* [Task]:
What is needed is an exact copy of the lines in the listing below, from the one with "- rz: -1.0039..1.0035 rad" up to and including the one with "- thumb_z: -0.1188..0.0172", with no other lines.
___ Data below
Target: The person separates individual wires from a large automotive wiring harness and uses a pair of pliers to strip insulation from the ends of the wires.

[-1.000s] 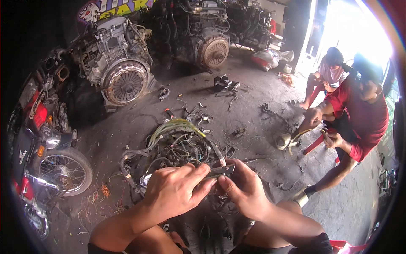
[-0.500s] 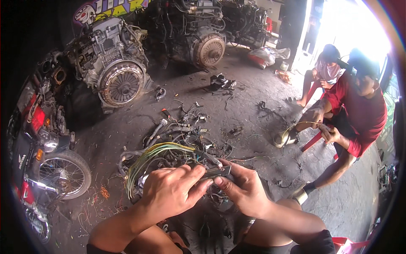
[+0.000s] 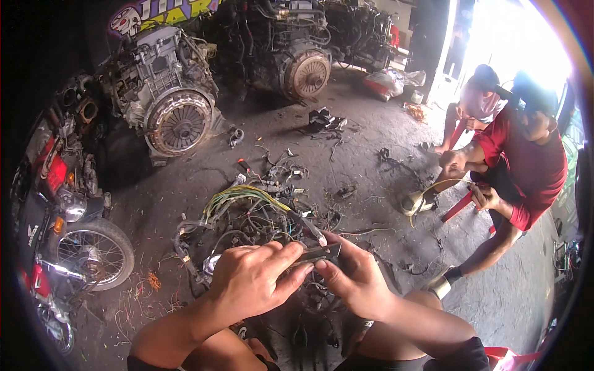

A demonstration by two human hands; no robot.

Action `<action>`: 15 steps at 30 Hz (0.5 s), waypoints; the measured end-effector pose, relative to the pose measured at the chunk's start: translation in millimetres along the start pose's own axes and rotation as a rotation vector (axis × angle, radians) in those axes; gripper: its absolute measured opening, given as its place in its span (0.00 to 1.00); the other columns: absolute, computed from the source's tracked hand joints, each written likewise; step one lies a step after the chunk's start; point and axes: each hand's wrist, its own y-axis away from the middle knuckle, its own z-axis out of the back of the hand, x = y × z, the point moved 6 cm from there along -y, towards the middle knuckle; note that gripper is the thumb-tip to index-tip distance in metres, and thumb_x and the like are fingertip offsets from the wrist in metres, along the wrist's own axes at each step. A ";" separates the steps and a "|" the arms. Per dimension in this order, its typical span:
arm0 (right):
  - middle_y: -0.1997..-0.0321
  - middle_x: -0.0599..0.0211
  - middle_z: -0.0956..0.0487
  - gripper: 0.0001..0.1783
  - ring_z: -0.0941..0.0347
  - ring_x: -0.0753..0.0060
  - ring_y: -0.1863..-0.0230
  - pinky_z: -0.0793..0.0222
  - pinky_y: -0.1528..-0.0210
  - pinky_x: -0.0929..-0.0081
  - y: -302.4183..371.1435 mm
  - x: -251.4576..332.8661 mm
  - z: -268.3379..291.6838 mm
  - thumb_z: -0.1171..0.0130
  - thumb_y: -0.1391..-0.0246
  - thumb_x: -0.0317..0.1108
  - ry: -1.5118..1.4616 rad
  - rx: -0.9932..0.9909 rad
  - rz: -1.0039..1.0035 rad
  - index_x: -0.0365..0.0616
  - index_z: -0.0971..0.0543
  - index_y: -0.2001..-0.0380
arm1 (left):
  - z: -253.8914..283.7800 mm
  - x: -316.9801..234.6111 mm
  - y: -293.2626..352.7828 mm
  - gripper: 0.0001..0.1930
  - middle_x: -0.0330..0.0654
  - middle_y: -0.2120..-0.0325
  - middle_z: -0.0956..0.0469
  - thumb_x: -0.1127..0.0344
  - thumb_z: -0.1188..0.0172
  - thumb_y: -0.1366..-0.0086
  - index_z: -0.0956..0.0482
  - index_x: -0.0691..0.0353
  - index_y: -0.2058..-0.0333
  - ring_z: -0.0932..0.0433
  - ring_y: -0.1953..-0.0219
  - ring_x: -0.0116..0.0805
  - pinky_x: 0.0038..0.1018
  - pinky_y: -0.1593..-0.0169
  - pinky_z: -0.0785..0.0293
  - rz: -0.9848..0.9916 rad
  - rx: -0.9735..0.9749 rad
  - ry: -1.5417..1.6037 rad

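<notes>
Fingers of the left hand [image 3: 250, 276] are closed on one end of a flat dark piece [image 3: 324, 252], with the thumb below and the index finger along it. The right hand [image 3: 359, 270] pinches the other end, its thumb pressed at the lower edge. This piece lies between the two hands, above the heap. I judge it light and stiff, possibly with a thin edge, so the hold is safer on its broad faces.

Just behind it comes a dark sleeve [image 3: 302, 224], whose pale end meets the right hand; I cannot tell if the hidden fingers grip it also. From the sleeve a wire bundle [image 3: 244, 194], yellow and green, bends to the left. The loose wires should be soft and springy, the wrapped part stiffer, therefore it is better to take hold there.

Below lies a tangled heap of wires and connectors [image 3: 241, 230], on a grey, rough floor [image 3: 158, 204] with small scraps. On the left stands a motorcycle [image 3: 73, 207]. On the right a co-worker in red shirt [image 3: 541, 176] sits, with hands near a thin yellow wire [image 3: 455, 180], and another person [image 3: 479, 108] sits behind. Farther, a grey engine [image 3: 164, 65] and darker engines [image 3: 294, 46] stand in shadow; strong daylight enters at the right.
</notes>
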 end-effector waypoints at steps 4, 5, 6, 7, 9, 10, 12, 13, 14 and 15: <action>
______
* [Solved exercise]:
  - rz: -1.0039..1.0035 rad
  - index_x: -0.0365..0.0616
  - index_z: -0.0971..0.0543
  - index_y: -0.2001..-0.0380
arm1 (left):
  - z: -253.8914..283.7800 mm
  - x: -316.9801..234.6111 mm
  - y: -293.2626..352.7828 mm
  - gripper: 0.0001..0.1930
  - middle_x: -0.0330..0.0654
  - middle_y: -0.2120..-0.0325
  - middle_z: -0.0956..0.0469
  - thumb_x: -0.1127..0.0344
  - thumb_z: -0.1188..0.0172

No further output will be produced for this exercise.